Su voz estaba quebrada. No era el líder que dirigía un gran ejército junto a mí, sino un hombre. El dios se había derrumbado y sólo quedaba el humano, el ser decrépito e iluso que todos somos en realidad. Me aproximé a él con tristeza sin amagos, sin deseos de destruirlo aún más de lo que ya estaba, y quedé en pie frente a su mirada cargada de preguntas tristes y sin respuesta.

—¿Qué ves?—preguntó apretando los puños.

—A un hombre que no sabe dominar su reino y que ha sido eliminado del poder por su consorte. Un hombre que por mucho que luche contra los amantes de su mujer, contra cientos de hombres ahí fuera, será minúsculo y olvidado—respondí antes de poner mis manos sobre sus hombros—. Un ser que jamás perdonaré por haberme hecho cometer semejantes vejaciones a dos inocentes—le aseguré mirándolo a los ojos, tal y como él quería. Aquellos ojos tan oscuros como los míos, tan apesadumbrados como la noche misma en la cual tuve que asumir que yo sólo era una marioneta, un peón, un idiota que había besado el suelo por donde caminaba un tirano—. No eres un dios.

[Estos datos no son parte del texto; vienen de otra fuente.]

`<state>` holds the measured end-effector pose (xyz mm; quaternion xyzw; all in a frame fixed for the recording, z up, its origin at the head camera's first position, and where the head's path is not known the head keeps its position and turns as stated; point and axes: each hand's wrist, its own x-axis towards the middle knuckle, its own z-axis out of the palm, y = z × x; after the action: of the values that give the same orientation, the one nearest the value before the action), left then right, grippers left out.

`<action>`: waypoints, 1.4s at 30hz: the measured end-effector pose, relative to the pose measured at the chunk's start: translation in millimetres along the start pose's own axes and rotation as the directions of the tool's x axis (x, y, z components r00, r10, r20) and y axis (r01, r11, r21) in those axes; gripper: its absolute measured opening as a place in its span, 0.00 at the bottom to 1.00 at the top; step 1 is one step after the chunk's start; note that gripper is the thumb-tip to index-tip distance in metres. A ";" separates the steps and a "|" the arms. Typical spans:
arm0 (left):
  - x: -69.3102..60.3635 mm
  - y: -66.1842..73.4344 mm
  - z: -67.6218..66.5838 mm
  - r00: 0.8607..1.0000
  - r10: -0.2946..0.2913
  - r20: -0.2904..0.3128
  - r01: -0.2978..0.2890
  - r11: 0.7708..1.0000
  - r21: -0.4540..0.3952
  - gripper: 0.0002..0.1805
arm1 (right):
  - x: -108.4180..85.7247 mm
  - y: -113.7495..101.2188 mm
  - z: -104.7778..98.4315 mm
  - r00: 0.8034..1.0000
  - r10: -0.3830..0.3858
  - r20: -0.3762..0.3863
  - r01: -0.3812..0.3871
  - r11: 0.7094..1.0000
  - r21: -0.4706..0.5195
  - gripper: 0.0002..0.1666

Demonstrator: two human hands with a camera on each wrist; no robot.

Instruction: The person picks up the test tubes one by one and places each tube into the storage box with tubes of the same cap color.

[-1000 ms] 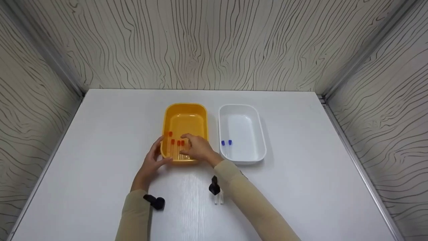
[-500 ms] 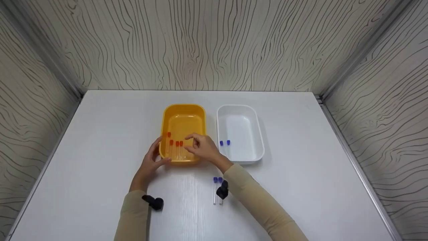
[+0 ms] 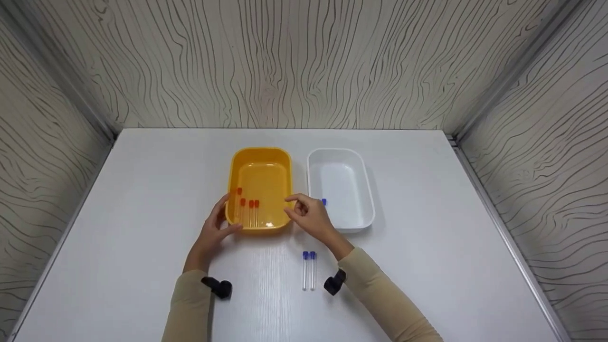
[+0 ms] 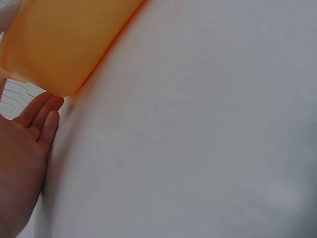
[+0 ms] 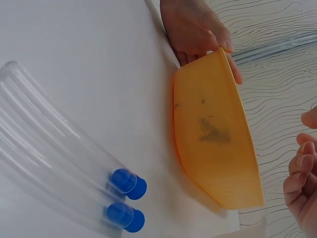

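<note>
My left hand (image 3: 213, 232) grips the near left corner of the yellow tray (image 3: 261, 151), its thumb at the front rim and its fingers along the left side. Several clear tubes with red caps (image 3: 251, 204) lie in that tray's near left part. My right hand (image 3: 311, 216) hovers between the two trays, thumb and index finger apart, nothing held. It hides part of the white tray (image 3: 368, 190), where one blue cap (image 3: 324, 202) shows. On the table in front, two clear tubes with blue caps (image 3: 308, 270) lie side by side; they look large in the right wrist view.
Both trays stand side by side on a white table (image 3: 418, 237). A wood-patterned wall (image 3: 275, 61) rises behind it, with similar panels at both sides. Each sleeve bears a black wrist camera (image 3: 335, 282).
My right hand has moved right, out from over the yellow tray, to the space between the trays. The two tubes on the table are now uncovered. The left hand keeps its hold.
</note>
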<state>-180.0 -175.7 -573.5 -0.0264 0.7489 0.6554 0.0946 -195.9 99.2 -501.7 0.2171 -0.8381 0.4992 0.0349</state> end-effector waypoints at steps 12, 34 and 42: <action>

Nunca fuiste un dios.

—Hay espíritus que nos siguen y atormentan—dijo colocando sus manos sobre mis muñecas, justo encima de mis brazaletes de oro. Él me los había regalado, como un tributo por mi buena labor en las guerras. Si bien, sabía que era algo más. Enkil me amaba, pero yo había empezado a detestarlo con todo mi corazón.

—Porque tu mujer los ha ofendido desde que pisó Kemet—aseguré—. Ha prohibido que nos alimentemos de los muertos para que sus espíritus queden libres, como también ha perseguido a las hechiceras pelirrojas y las ha humillado frente a su corte de idiotas—dije sin miedo, sin pudor. Sólo sentía vergüenza de haber transgredido dos almas, dos cuerpos, dos mentes brillantes a cambio de no morir—. Soy un cobarde, pero aún tú lo eres más—sentencié apartándome de él con asco.


Esa misma noche me atacó aquel violento espíritu y él intentó salvarme. Quizá lo hizo porque mis palabras habían removido su conciencia. No lo sé. Simplemente sé que él me debía demasiadas cosas y aquella noche las pagó con creces.